Ask any care coordinator who has worked with a poorly configured RPM program what their biggest complaint is, and you'll hear some version of the same answer: too many alerts, most of them meaningless. The experience is exhausting. More importantly, it's dangerous. Alert fatigue in clinical settings is a documented patient safety risk — when staff become habituated to ignoring alarms, they're more likely to miss the ones that matter.

The alert overload problem in wearable-based RPM is largely self-inflicted. It comes from deploying continuous monitoring technology without redesigning the clinical decision logic around it. More data is not automatically better. More data without a thoughtful alert architecture is a liability.

Why Default Thresholds Don't Work

Most RPM platforms ship with default alert thresholds: flag a blood pressure reading above 140/90, a heart rate above 100, an oxygen saturation below 94%. Those numbers are clinically defensible as population-level cutoffs. They're not defensible as individual patient thresholds.

A 68-year-old with COPD whose baseline SpO2 has been 93-94% for years doesn't need an alert every time their saturation reads 93%. A cardiac patient on rate-limiting medications whose resting heart rate runs 62-68 needs a lower tachycardia threshold than a healthy 45-year-old. Population defaults applied to individual patients generate enormous quantities of false positives — and a care team that receives 40 alerts on a Tuesday morning will, rationally and inevitably, start scanning them rather than reading them.

The solution isn't more sophisticated algorithms — it's more careful baseline calibration at enrollment. Before you set a patient's alert thresholds, you need 10 to 14 days of baseline data collected under normal conditions. Not pre-calculated from charts. Actual transmitted readings from their assigned device, in their home environment, during their typical daily routine.

Tiered Alert Architecture

Not every deviation requires the same response, and designing your alert system to treat all thresholds equally is a fast path to burnout.
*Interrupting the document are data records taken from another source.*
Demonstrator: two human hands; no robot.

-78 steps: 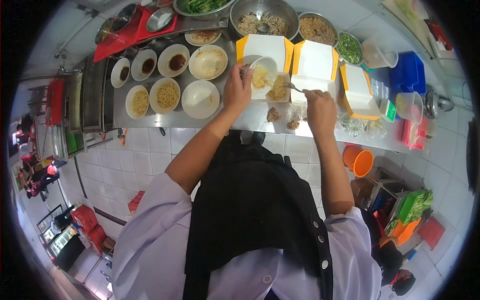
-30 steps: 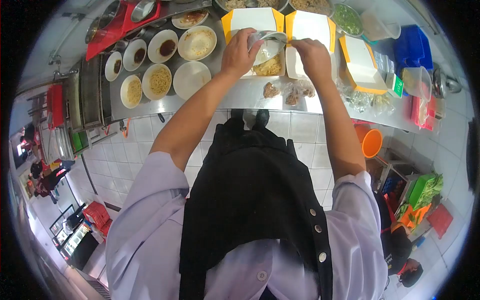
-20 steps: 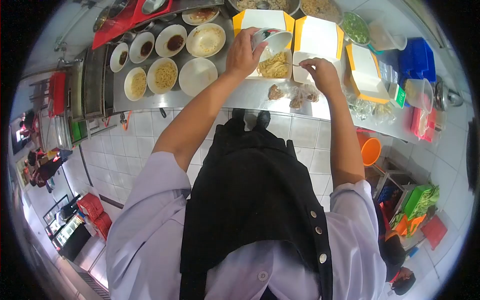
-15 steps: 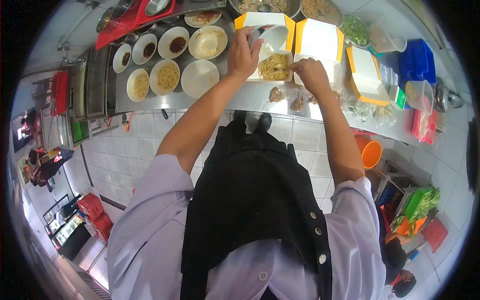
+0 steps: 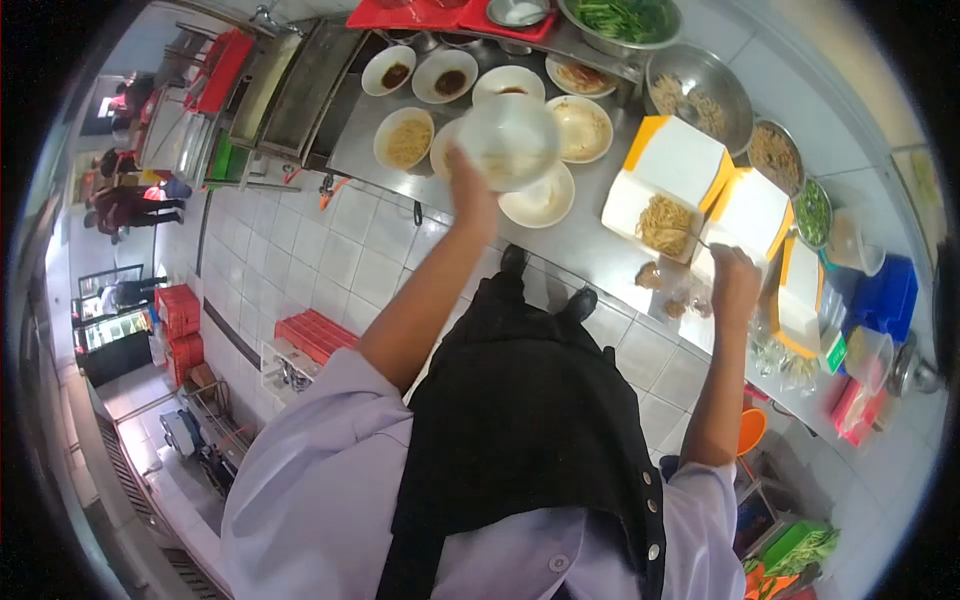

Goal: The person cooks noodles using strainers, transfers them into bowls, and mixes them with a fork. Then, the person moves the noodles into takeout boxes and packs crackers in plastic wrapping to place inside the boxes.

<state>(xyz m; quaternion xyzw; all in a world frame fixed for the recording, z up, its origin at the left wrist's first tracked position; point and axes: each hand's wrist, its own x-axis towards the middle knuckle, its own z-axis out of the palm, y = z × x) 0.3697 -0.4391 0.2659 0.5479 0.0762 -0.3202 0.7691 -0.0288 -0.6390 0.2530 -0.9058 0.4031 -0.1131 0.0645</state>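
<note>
My left hand (image 5: 470, 195) is closed on the rim of a white bowl (image 5: 512, 142), smeared by motion. The bowl hangs above other white bowls and partly hides them. Over on the right, my right hand (image 5: 735, 275) pinches a thin utensil (image 5: 703, 242); its kind is hard to make out. The utensil's tip reaches the edge of the noodles (image 5: 665, 224) lying in an open takeaway box (image 5: 622, 205) with a white and yellow lid. A second open box (image 5: 748, 215) stands beside it, just beyond my right hand.
Bowls with dark sauce (image 5: 445, 78) and a bowl of noodles (image 5: 404, 139) stand on the steel counter (image 5: 590, 240) at left. Metal bowls of meat (image 5: 700, 100) and chopped greens (image 5: 812, 213) line the back. Small plastic packets (image 5: 675, 305) lie near the front edge.
My left hand has carried the bowl leftward, from over the noodle box to above the other bowls. My right hand stays by the box. The view has turned and shifted left.
</note>
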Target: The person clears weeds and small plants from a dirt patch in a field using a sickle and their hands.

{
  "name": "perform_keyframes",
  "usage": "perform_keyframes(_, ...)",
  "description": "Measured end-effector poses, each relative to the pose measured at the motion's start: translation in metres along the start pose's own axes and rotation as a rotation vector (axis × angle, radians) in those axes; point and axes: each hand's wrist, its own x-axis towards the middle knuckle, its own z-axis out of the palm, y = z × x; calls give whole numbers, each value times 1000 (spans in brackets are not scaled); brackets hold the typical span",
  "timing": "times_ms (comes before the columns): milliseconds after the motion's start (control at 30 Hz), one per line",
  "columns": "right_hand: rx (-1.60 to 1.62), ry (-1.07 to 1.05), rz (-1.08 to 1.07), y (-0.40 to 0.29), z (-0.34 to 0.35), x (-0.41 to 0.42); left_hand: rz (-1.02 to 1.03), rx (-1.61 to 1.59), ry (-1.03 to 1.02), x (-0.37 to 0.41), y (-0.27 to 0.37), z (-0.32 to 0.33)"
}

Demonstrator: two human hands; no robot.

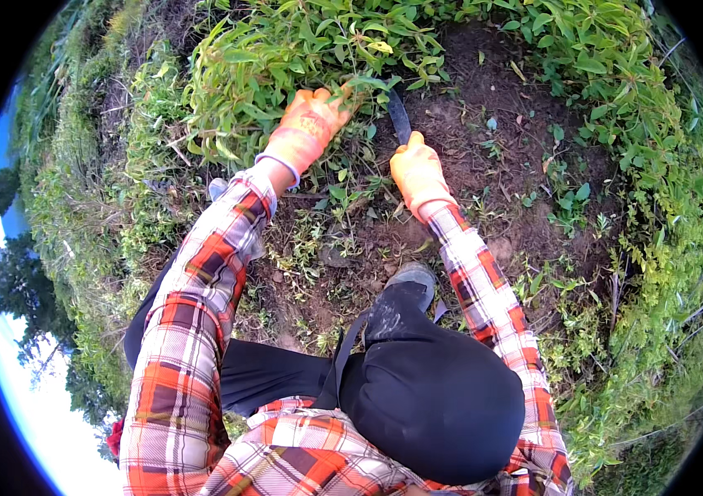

A tiered structure separates the response pathway from the detection event — so the care coordinator's attention is reserved for the situations that actually need it.

A workable three-tier model: Tier 1 generates a dashboard flag visible to care coordinators during scheduled review periods — no notification, no interrupt, just a marker for the next review. Appropriate for readings that cross threshold once or deviate modestly from baseline. Tier 2 generates a notification to the assigned care coordinator during business hours — requires acknowledgment and response within four hours. Appropriate for sustained threshold crossings (two or more readings in 24 hours) or moderate deviations in high-risk patients. Tier 3 generates an immediate alert with escalation to on-call clinical staff — appropriate for critically abnormal values or sustained deterioration trends in any enrolled patient.

The clinical criteria for each tier need to be defined per patient cohort and reviewed periodically. Tier 3 criteria for a hypertension patient look different from Tier 3 criteria for a post-cardiac surgery patient.

Data Aggregation Before Alerting

Wearables, particularly those measuring heart rate and activity, generate data at high frequency. A smartwatch-style device might transmit heart rate every 30 seconds during exercise. No clinical system should be alerting on individual readings from high-frequency sensors. The data needs aggregation — a 5-minute rolling average for heart rate, an hourly summary for activity levels — before it enters the alert logic.

Blood pressure cuffs and glucometers operate differently: readings are episodic and intentional. A single reading that crosses threshold is more meaningful than a single high-frequency sensor reading. Even so, a policy of alerting on two consecutive threshold crossings rather than one reduces false positive rates substantially without meaningful delay in detecting genuine deterioration.

Context Filtering

Heart rate spikes during physical activity aren't clinically interesting. A system that doesn't filter activity context from heart rate alerts will send care coordinators notifications every time an enrolled patient walks up stairs. Most modern RPM platforms support activity context tagging — if the patient's device is registering high step counts or elevated activity, the heart rate alert logic should account for it.

Similarly, blood pressure readings taken immediately after waking or immediately after physical activity are physiologically different from resting readings. If your devices support activity state tagging, build that into your alert configuration. If they don't, at minimum educate patients to take their readings at consistent times — ideally in the morning after five minutes of rest — and make that protocol explicit in enrollment documentation.

Reviewing Your Alert Performance

Every RPM program should be tracking the ratio of alerts generated to interventions that required clinical action. If your program generates 300 alerts per month and 8 of them result in a medication change or care escalation, your false positive rate is roughly 97%. That is too high. Not because precision matters more than recall — missing a genuine deterioration is worse than receiving a false alarm — but because a 97% false positive rate means your care team has normalized ignoring alerts, and the 3% that matter are buried in noise.

Review alert performance monthly for the first six months of any new program. Adjust thresholds. Add context filters. Remove cohort-level defaults and replace them with patient-specific baselines. Alert architecture is not a one-time configuration — it's an ongoing clinical quality management task.

The goal isn't to minimize alerts. It's to make every alert meaningful enough that when it arrives, the care team acts on it immediately.